-------- Given data --------
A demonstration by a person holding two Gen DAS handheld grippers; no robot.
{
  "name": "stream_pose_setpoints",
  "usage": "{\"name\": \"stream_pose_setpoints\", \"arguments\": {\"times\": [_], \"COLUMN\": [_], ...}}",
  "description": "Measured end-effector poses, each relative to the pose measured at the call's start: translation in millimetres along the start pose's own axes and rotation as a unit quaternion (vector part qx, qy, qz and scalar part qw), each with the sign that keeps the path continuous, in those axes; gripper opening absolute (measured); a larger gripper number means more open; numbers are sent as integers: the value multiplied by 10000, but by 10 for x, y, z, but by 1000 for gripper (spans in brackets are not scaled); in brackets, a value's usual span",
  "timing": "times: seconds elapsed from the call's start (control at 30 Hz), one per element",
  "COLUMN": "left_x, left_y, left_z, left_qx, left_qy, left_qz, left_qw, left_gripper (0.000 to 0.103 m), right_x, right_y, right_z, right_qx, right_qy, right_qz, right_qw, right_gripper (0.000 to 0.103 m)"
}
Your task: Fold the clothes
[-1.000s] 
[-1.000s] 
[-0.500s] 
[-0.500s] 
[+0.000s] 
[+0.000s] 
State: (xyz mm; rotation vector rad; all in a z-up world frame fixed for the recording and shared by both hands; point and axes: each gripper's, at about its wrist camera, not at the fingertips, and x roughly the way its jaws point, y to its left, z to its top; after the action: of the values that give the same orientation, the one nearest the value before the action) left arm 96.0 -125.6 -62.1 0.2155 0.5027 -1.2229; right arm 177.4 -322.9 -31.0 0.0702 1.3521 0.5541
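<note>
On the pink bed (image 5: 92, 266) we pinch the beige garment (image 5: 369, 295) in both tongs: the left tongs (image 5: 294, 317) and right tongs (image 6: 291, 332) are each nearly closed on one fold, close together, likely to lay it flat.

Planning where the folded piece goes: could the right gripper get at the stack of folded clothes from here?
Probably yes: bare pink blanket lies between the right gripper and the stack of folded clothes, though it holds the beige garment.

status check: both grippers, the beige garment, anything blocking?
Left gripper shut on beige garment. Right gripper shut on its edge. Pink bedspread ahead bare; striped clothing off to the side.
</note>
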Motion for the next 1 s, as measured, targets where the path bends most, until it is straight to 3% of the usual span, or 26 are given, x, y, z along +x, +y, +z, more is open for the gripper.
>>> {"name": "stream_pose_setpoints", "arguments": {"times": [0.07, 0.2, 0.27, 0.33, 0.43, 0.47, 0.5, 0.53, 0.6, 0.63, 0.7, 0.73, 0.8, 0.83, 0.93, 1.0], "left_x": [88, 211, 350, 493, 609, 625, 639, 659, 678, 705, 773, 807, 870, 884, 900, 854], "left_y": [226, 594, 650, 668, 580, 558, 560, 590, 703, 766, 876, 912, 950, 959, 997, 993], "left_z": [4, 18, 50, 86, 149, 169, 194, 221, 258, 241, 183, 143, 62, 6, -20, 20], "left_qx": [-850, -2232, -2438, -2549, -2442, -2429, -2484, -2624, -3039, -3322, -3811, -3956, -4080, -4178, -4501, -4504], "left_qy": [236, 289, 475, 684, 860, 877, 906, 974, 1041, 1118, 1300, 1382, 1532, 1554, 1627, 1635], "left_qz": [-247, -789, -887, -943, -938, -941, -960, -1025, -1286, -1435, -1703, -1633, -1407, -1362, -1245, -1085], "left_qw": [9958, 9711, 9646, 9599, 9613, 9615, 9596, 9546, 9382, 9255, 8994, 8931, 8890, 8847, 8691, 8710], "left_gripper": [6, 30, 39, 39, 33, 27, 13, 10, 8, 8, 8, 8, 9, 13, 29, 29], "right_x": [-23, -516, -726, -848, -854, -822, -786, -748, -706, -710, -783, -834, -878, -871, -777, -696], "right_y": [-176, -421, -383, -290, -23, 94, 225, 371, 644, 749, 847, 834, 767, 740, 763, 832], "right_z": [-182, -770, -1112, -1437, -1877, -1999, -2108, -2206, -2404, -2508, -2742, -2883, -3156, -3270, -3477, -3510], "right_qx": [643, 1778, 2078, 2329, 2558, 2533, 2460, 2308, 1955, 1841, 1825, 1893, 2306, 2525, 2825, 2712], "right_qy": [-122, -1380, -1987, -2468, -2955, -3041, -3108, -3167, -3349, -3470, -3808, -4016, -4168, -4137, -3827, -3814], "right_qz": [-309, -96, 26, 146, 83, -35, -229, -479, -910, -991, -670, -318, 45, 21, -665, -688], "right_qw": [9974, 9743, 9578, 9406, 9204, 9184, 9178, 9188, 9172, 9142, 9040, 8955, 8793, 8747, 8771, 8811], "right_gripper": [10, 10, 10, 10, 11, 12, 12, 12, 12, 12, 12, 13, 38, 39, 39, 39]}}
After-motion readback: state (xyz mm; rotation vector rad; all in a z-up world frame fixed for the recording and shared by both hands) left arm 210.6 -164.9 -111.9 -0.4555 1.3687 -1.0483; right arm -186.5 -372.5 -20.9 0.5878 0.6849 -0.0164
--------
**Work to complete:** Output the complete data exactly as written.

**Output:**
A demonstration by a person holding two Gen DAS handheld grippers; no robot.
{
  "name": "stream_pose_setpoints",
  "usage": "{\"name\": \"stream_pose_setpoints\", \"arguments\": {\"times\": [_], \"COLUMN\": [_], ...}}",
  "description": "Measured end-effector poses, each relative to the pose measured at the call's start: translation in millimetres along the start pose's own axes and rotation as a unit quaternion (vector part qx, qy, qz and scalar part qw), each with the sign that keeps the path continuous, in those axes; gripper opening absolute (measured); a larger gripper number means more open; numbers are sent as integers: the value multiplied by 10000, but by 10 for x, y, z, but by 1000 for gripper (spans in brackets are not scaled); in brackets, a value's usual span",
  "timing": "times: seconds elapsed from the call's start (control at 30 Hz), one per element",
  "COLUMN": "left_x, left_y, left_z, left_qx, left_qy, left_qz, left_qw, left_gripper (0.000 to 0.103 m), right_x, right_y, right_z, right_qx, right_qy, right_qz, right_qw, right_gripper (0.000 to 0.103 m)"
}
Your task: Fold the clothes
[-1.000s] 
[-1.000s] 
[-0.500s] 
[-0.500s] 
[+0.000s] 
[+0.000s] 
State: (xyz mm; rotation vector rad; all in a z-up world frame fixed for the recording and shared by both hands; point and axes: each gripper's, at about its wrist camera, not at the fingertips, and x roughly the way its jaws point, y to its left, z to its top; after the action: of the values that give the same orientation, the one nearest the value before the action) left arm 96.0 -125.6 -62.1 0.2155 0.5027 -1.2229; right arm 177.4 -322.9 -31.0 0.0702 1.3521 0.5541
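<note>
On the pink bed (image 5: 92, 266) we pinch the beige garment (image 5: 369, 295) in both tongs: the left tongs (image 5: 294, 317) and right tongs (image 6: 291, 332) are each nearly closed on one fold, close together, likely to lay it flat.

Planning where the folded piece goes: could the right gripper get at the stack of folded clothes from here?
Probably yes: bare pink blanket lies between the right gripper and the stack of folded clothes, though it holds the beige garment.

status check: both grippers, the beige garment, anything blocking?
Left gripper shut on beige garment. Right gripper shut on its edge. Pink bedspread ahead bare; striped clothing off to the side.
</note>
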Motion for the next 1 s, as measured, targets where the path bends most, until it is straight to 3% of the usual span, or 26 are given, x, y, z along +x, +y, +z, more is open for the gripper.
>>> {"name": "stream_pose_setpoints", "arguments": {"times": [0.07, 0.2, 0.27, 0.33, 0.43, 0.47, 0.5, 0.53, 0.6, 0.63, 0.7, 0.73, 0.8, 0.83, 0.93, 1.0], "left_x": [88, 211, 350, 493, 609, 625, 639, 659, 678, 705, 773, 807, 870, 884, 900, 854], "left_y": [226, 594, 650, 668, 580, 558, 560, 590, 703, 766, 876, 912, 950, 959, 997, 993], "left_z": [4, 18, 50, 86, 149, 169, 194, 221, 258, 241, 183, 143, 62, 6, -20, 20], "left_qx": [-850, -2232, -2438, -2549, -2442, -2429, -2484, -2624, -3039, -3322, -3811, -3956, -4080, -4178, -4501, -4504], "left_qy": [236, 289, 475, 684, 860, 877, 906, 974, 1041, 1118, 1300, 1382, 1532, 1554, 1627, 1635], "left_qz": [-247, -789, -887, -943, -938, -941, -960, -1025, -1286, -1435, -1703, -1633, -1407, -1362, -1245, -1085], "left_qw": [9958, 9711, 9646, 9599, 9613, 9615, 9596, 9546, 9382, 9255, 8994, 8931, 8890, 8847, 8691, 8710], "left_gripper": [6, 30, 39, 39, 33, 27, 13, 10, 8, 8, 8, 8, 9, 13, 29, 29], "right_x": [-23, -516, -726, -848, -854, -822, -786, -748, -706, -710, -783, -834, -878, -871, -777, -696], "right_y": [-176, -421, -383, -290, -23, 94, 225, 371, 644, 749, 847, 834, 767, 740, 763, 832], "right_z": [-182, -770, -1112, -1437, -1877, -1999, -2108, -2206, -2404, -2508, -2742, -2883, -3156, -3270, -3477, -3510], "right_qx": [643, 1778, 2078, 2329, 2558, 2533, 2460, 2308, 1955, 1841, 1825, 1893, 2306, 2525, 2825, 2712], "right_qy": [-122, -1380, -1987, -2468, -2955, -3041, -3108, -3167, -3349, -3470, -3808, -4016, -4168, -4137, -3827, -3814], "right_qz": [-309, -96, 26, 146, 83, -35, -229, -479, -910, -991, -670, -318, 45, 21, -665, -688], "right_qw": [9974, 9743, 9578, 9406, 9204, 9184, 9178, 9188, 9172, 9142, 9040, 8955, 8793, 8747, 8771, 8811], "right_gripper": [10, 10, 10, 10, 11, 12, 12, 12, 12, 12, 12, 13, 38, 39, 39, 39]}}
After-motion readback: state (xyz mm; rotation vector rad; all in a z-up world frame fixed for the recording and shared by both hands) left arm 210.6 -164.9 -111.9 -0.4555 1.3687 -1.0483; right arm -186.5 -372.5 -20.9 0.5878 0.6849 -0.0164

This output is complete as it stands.